:: WHAT NEEDS TO BE DONE ::
Pictures excluded, set down exactly the lines from the one containing "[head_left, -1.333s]" through the final line of the material, and only those.
*** Opening of DATASET EXCERPT ***
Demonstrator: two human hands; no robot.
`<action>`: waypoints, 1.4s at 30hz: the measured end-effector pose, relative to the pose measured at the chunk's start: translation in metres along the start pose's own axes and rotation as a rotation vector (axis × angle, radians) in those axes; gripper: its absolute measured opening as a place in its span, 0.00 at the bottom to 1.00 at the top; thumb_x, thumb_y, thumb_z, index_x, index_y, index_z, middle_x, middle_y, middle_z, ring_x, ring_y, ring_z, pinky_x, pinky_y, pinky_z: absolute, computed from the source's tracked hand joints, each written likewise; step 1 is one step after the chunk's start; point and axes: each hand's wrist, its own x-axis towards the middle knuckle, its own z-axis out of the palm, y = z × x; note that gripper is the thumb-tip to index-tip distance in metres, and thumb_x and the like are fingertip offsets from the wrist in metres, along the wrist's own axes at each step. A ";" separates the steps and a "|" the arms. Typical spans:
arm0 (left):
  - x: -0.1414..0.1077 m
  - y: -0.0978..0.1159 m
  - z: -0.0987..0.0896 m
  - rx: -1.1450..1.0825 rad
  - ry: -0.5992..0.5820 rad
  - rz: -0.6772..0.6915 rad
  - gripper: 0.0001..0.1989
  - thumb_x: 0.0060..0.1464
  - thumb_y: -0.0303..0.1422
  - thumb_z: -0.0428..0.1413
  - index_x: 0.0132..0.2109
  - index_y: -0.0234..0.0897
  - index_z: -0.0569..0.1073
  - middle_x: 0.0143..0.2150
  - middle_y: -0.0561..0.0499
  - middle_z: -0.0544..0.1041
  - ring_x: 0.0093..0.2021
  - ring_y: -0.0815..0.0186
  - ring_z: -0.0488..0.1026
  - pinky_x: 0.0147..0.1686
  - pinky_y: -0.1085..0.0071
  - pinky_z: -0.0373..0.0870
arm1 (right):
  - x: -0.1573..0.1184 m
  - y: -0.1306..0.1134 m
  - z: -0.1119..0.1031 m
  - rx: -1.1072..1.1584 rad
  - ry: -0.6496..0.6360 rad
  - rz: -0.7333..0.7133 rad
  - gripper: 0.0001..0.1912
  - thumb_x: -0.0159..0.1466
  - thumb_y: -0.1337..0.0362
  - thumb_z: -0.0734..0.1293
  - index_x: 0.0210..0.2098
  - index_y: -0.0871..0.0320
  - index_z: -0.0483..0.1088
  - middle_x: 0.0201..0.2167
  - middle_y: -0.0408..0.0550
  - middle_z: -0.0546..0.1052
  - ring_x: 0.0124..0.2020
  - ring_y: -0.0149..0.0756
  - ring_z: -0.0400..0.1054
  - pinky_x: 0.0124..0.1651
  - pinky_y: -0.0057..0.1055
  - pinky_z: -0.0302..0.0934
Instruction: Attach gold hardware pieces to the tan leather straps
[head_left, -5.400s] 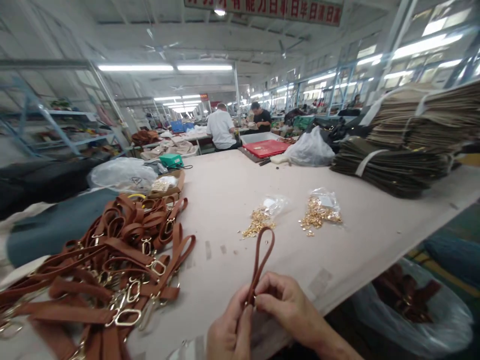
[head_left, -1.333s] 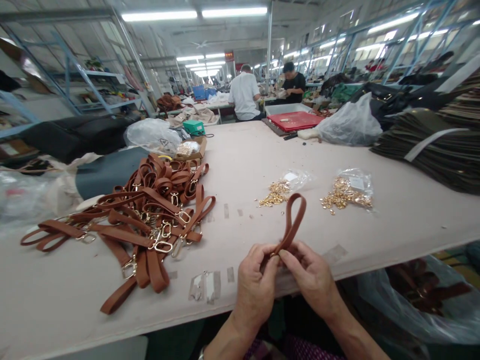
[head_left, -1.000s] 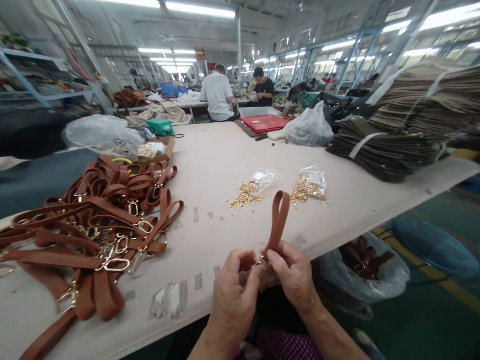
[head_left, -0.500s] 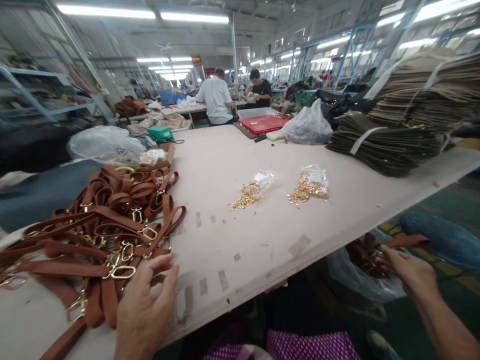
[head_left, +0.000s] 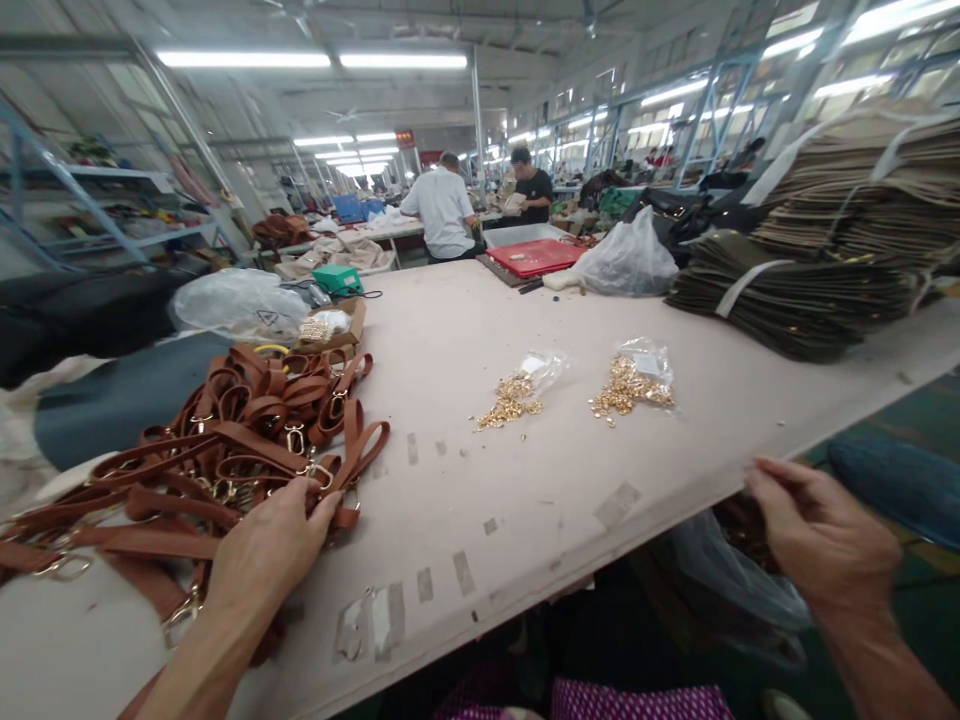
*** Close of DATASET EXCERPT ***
:: ANSWER TO THIS TASK ::
[head_left, -1.333s] 
[head_left, -1.000s] 
[head_left, -0.500s] 
[head_left, +0.000s] 

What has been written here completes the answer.